Media Advances McNabb, Eagles to Super Bowl
Despite falling to the Carolina Panthers 14-3 in the NFL Championship Game on Sunday, Donovan McNabb and the Philadelphia Eagles advanced to the Super Bowl because McNabb is black. The Eagles moved on after the media refused to acknowledge the Panthers victory due to their undying support for McNabb, who threw three interceptions and was injured in the loss.
“Black quarterbacks have overcome too much to have one of the most prominent black quarterbacks of all time saddled with having lost three-straight conference championship games,” said Dave Loweski, a football writer for the Associated Press who spoke for his brethren in a hastily-called media press conference following the game. “For that reason, and because we love Donovan McNabb so much, the media will not recognize the Carolina Panthers as the NFC champions, nor will we cover the Super Bowl if the NFL does not advance the Eagles to the game in Carolina’s place.”
League officials quickly ceded to the immensely powerful football media’s demands, sending the Eagles on to Houston to play the Patriots in Super Bowl XXXVIII on February 1st.

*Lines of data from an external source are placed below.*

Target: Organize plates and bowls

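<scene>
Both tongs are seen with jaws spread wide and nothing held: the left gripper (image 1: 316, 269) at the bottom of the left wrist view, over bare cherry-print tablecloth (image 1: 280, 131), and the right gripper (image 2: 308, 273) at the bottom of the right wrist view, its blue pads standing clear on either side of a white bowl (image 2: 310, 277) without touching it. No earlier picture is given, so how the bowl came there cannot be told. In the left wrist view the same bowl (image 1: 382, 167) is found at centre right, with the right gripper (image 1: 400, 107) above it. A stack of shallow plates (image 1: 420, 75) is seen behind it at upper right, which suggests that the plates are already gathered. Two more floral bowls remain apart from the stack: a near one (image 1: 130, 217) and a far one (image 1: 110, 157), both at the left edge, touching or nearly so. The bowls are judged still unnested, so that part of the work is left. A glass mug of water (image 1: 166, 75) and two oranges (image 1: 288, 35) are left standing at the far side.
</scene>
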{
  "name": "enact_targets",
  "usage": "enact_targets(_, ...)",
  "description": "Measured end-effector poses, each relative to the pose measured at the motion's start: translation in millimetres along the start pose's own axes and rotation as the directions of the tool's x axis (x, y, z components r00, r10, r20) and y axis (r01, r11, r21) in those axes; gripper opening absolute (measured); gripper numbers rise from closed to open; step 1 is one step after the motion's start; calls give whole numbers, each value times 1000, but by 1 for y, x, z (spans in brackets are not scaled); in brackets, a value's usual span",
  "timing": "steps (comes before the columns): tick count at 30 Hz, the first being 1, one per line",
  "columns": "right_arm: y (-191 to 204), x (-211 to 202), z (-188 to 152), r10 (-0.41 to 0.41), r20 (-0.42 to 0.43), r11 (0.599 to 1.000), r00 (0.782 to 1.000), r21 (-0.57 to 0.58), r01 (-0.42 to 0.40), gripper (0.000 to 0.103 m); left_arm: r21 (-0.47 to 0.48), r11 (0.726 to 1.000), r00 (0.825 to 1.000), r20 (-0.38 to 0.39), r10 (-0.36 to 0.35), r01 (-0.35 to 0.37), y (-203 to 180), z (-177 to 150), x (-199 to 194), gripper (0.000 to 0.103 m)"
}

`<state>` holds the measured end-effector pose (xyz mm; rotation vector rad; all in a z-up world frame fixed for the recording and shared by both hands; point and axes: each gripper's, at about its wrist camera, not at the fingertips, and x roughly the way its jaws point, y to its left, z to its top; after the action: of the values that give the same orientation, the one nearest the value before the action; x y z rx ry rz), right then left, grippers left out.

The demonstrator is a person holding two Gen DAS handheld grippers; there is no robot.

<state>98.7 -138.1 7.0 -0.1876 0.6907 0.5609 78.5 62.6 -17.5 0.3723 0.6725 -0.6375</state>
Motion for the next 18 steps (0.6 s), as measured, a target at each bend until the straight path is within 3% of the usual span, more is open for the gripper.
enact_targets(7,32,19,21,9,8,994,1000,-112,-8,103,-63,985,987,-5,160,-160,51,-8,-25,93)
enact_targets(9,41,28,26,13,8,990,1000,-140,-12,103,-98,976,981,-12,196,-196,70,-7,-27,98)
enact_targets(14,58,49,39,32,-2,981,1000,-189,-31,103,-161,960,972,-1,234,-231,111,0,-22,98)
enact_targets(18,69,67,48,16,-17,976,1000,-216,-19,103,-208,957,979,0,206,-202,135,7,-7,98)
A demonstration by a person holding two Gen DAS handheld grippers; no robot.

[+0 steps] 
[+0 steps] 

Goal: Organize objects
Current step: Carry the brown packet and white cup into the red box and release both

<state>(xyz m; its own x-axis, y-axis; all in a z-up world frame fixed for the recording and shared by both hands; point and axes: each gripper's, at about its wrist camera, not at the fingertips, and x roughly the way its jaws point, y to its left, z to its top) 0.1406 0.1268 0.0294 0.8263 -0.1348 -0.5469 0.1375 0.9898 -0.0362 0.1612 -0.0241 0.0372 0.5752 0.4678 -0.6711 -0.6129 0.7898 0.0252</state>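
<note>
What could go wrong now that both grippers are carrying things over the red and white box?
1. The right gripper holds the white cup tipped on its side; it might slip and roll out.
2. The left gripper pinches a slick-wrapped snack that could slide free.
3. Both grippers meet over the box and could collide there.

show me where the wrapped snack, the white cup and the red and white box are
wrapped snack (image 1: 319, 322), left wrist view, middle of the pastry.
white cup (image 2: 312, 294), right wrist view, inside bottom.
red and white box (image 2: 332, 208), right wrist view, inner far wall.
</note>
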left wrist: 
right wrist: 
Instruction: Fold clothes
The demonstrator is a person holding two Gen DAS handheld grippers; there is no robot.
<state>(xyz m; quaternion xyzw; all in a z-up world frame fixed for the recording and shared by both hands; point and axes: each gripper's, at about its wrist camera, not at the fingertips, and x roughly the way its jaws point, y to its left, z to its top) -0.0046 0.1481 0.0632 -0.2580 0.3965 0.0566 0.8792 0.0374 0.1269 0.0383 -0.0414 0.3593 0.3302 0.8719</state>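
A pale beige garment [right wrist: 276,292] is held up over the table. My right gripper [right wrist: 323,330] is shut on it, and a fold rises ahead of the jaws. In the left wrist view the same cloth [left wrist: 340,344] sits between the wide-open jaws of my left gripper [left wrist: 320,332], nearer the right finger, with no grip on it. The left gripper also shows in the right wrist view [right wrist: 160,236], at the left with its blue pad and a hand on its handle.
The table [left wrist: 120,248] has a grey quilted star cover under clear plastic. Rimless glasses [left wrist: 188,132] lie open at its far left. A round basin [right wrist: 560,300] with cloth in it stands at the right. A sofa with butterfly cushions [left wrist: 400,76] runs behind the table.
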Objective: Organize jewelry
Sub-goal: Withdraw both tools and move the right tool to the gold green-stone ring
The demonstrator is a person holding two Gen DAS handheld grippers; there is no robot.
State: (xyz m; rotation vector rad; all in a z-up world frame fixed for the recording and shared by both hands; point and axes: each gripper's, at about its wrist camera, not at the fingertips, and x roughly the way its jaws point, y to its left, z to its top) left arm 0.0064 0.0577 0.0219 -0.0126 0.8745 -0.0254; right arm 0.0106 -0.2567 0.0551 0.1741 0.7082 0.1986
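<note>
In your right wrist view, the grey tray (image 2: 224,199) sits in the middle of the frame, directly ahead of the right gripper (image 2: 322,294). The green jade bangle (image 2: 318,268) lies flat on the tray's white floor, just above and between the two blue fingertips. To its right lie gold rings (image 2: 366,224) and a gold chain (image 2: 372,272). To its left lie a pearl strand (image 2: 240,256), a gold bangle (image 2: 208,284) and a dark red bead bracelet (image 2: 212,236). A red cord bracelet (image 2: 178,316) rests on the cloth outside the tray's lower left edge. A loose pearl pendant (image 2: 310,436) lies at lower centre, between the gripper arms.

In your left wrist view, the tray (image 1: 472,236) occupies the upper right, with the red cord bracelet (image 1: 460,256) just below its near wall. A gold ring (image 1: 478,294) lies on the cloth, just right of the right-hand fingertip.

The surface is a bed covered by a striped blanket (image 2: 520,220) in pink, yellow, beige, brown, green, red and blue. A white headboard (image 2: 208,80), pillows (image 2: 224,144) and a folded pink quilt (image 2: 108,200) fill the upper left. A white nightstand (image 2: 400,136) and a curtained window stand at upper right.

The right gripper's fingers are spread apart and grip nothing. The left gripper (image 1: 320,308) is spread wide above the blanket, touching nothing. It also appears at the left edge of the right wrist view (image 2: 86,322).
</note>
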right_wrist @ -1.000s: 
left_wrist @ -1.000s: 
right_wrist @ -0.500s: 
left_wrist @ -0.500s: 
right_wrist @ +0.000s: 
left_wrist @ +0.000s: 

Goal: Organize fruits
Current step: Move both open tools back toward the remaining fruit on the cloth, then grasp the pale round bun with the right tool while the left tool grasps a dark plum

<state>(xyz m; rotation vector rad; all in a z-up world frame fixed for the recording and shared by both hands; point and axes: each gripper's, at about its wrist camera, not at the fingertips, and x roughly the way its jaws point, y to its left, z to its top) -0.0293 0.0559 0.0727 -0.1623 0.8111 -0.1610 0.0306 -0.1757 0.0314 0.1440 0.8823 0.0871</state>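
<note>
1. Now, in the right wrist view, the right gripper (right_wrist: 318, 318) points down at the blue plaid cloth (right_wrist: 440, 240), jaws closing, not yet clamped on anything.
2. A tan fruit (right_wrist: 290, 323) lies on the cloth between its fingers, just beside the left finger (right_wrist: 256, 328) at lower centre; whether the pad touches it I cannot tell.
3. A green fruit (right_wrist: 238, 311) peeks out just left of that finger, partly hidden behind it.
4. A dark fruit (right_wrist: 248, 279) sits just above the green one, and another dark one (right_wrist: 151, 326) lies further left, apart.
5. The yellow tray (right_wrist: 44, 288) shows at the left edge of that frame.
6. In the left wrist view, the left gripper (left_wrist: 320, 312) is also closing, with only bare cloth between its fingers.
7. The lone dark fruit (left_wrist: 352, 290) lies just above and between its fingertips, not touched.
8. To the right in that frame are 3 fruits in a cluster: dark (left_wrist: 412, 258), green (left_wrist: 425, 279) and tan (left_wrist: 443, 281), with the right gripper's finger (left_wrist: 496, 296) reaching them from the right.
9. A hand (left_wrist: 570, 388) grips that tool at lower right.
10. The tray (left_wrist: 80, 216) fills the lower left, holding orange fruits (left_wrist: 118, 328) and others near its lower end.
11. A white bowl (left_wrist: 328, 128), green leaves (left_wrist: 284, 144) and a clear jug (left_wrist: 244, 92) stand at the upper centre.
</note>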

Members of the Panthers were upset to learn of the media’s decision, but to a man they said they were not surprised by the move.
“Sure, it was difficult to hear that the results on the field didn’t matter and that we didn’t make the Super Bowl,” said Carolina coach John Fox, “but I have to admit I’m not all that surprised. This is what you get when you cast your lot with a white quarterback. The media just won’t let you succeed.”
Carolina quarterback Jake Delhomme agreed. “I’m white – what can I expect?” he wondered aloud. “No one in society or in the media will ever be on my side. That’s just how it is these days. All I can hope is that Donovan wins the Super Bowl so the media can even the playing field again for us whites.”
The Eagles were thankful for the media’s willingness to step in and prevent an injustice to their quarterback – a move which also prevented the entire team from possessing the stigma of being the first team ever to lose back-to-back conference championships at home.
“We were pretty sure that Donovan’s blackness would be enough to get us through to the Super Bowl,” said Eagles running back Duce Staley, “but when he left the game and we put a white guy, Koy Detmer, in his place, we were worried it would anger the media and that they wouldn’t let us advance. But thankfully that didn’t happen.”
“The media has always been good to me,” said McNabb. “I’ve never put up outstanding numbers or won a championship, but they’ve always stuck with me. Together we can do great things.”